**TASK STATEMENT:** The listing below is to be copied in full, line by line.

**DATA EXTRACT:**
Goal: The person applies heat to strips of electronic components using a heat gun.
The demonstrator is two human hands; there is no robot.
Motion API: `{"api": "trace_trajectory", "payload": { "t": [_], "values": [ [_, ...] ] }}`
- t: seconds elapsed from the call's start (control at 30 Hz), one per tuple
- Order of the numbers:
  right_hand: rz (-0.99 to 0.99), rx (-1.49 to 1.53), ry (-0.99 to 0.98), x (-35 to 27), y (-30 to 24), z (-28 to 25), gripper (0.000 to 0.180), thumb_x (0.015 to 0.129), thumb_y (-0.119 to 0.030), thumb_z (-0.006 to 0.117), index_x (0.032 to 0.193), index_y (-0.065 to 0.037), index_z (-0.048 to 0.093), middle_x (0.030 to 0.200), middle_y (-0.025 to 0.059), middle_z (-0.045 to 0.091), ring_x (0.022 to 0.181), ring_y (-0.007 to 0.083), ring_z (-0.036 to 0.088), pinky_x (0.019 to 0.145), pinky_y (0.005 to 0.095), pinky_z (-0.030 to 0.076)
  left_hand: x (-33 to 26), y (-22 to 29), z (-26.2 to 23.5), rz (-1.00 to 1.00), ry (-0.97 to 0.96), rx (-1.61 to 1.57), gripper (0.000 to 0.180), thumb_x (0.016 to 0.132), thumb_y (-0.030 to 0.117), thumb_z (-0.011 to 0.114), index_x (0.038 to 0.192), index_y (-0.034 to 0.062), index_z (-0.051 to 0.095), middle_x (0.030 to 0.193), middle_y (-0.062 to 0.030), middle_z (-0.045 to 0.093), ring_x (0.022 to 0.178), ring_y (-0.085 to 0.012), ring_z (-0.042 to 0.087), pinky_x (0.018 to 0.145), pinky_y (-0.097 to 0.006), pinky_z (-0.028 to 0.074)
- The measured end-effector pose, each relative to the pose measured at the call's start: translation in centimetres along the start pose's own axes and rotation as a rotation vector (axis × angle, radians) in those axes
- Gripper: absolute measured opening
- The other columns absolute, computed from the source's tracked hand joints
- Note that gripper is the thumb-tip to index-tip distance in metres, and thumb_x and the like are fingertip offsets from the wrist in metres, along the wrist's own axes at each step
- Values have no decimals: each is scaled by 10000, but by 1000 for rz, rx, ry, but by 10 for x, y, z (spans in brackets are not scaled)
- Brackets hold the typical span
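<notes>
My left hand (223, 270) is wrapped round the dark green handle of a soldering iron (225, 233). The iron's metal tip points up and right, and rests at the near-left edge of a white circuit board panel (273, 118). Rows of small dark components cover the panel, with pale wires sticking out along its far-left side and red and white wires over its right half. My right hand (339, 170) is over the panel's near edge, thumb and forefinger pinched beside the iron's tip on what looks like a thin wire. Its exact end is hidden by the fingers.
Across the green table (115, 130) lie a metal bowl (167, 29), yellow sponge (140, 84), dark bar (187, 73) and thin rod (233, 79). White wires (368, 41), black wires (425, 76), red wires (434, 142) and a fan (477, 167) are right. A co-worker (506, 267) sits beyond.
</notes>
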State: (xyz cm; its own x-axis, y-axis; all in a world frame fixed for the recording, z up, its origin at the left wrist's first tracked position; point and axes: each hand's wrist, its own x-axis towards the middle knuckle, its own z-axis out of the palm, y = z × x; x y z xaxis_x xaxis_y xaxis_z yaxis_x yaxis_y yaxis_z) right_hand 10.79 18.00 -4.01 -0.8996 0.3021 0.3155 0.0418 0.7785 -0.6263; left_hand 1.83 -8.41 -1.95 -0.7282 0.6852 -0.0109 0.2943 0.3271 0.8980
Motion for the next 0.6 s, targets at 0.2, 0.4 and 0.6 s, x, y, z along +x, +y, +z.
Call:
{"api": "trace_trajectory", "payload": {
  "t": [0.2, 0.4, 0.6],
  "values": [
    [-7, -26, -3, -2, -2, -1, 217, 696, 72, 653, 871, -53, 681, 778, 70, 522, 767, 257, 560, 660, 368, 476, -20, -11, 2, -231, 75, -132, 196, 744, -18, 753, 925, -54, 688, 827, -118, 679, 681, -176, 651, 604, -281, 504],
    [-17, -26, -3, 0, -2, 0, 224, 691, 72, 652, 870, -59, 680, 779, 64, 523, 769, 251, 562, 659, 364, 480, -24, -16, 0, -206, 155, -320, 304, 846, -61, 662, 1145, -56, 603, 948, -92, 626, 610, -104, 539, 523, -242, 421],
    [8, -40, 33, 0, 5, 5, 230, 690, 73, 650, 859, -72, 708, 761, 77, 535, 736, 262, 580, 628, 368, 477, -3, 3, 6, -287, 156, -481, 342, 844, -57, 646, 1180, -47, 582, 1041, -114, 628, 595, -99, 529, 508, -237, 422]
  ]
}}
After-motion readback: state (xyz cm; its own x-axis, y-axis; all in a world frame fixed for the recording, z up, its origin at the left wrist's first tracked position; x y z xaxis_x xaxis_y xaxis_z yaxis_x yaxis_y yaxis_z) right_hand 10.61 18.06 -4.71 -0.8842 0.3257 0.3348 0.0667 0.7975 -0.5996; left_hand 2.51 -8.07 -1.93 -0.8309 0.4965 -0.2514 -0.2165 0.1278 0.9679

**YOUR SOLUTION:**
Goal: The person applies heat to strips of electronic components using a heat gun.
The demonstrator is two human hands; there is no robot.
Motion API: `{"api": "trace_trajectory", "payload": { "t": [_], "values": [ [_, ...] ] }}`
- t: seconds elapsed from the call's start (control at 30 Hz), one per tuple
- Order of the numbers:
  right_hand: rz (-0.99 to 0.99), rx (-1.49 to 1.53), ry (-0.99 to 0.98), x (-35 to 27), y (-30 to 24), z (-28 to 25), gripper (0.000 to 0.180), thumb_x (0.015 to 0.129), thumb_y (-0.119 to 0.030), thumb_z (-0.006 to 0.117), index_x (0.032 to 0.193), index_y (-0.065 to 0.037), index_z (-0.048 to 0.093), middle_x (0.030 to 0.200), middle_y (-0.025 to 0.059), middle_z (-0.045 to 0.091), ring_x (0.022 to 0.181), ring_y (-0.007 to 0.083), ring_z (-0.036 to 0.088), pinky_x (0.019 to 0.145), pinky_y (0.005 to 0.095), pinky_z (-0.030 to 0.076)
  left_hand: x (-33 to 26), y (-22 to 29), z (-26.2 to 23.5), rz (-1.00 to 1.00), ry (-0.97 to 0.96), rx (-1.61 to 1.57), gripper (0.000 to 0.180), thumb_x (0.016 to 0.132), thumb_y (-0.030 to 0.117), thumb_z (-0.011 to 0.114), index_x (0.038 to 0.192), index_y (-0.034 to 0.062), index_z (-0.051 to 0.095), middle_x (0.030 to 0.193), middle_y (-0.062 to 0.030), middle_z (-0.045 to 0.093), ring_x (0.022 to 0.178), ring_y (-0.085 to 0.012), ring_z (-0.042 to 0.087), pinky_x (0.018 to 0.145), pinky_y (-0.097 to 0.006), pinky_z (-0.028 to 0.074)
- The measured end-effector pose, each relative to the pose measured at the call's start: translation in centimetres along the start pose's own axes and rotation as a rotation vector (axis × angle, radians) in those axes
- Gripper: absolute measured opening
- The other columns absolute, computed from the source's tracked hand joints
- Note that gripper is the thumb-tip to index-tip distance in metres, and thumb_x and the like are fingertip offsets from the wrist in metres, along the wrist's own axes at each step
- Values have no decimals: each is scaled by 10000, but by 1000 for rz, rx, ry, but by 10 for x, y, z (spans in brackets are not scaled)
- Brackets hold the typical span
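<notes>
My left hand (223, 270) is wrapped round the dark green handle of a soldering iron (225, 233). The iron's metal tip points up and right, and rests at the near-left edge of a white circuit board panel (273, 118). Rows of small dark components cover the panel, with pale wires sticking out along its far-left side and red and white wires over its right half. My right hand (339, 170) is over the panel's near edge, thumb and forefinger pinched beside the iron's tip on what looks like a thin wire. Its exact end is hidden by the fingers.
Across the green table (115, 130) lie a metal bowl (167, 29), yellow sponge (140, 84), dark bar (187, 73) and thin rod (233, 79). White wires (368, 41), black wires (425, 76), red wires (434, 142) and a fan (477, 167) are right. A co-worker (506, 267) sits beyond.
</notes>
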State: (xyz cm; its own x-axis, y-axis; all in a world frame fixed for the recording, z up, its origin at the left wrist's first tracked position; point and axes: each hand's wrist, its own x-axis towards the middle knuckle, its own z-axis out of the palm, y = z × x; x y z xaxis_x xaxis_y xaxis_z yaxis_x yaxis_y yaxis_z) right_hand 10.79 18.00 -4.01 -0.8996 0.3021 0.3155 0.0418 0.7785 -0.6263; left_hand 1.83 -8.41 -1.95 -0.7282 0.6852 -0.0109 0.2943 0.3271 0.8980
Motion for the next 0.6 s, targets at 0.2, 0.4 and 0.6 s, x, y, z along +x, +y, +z.
Call:
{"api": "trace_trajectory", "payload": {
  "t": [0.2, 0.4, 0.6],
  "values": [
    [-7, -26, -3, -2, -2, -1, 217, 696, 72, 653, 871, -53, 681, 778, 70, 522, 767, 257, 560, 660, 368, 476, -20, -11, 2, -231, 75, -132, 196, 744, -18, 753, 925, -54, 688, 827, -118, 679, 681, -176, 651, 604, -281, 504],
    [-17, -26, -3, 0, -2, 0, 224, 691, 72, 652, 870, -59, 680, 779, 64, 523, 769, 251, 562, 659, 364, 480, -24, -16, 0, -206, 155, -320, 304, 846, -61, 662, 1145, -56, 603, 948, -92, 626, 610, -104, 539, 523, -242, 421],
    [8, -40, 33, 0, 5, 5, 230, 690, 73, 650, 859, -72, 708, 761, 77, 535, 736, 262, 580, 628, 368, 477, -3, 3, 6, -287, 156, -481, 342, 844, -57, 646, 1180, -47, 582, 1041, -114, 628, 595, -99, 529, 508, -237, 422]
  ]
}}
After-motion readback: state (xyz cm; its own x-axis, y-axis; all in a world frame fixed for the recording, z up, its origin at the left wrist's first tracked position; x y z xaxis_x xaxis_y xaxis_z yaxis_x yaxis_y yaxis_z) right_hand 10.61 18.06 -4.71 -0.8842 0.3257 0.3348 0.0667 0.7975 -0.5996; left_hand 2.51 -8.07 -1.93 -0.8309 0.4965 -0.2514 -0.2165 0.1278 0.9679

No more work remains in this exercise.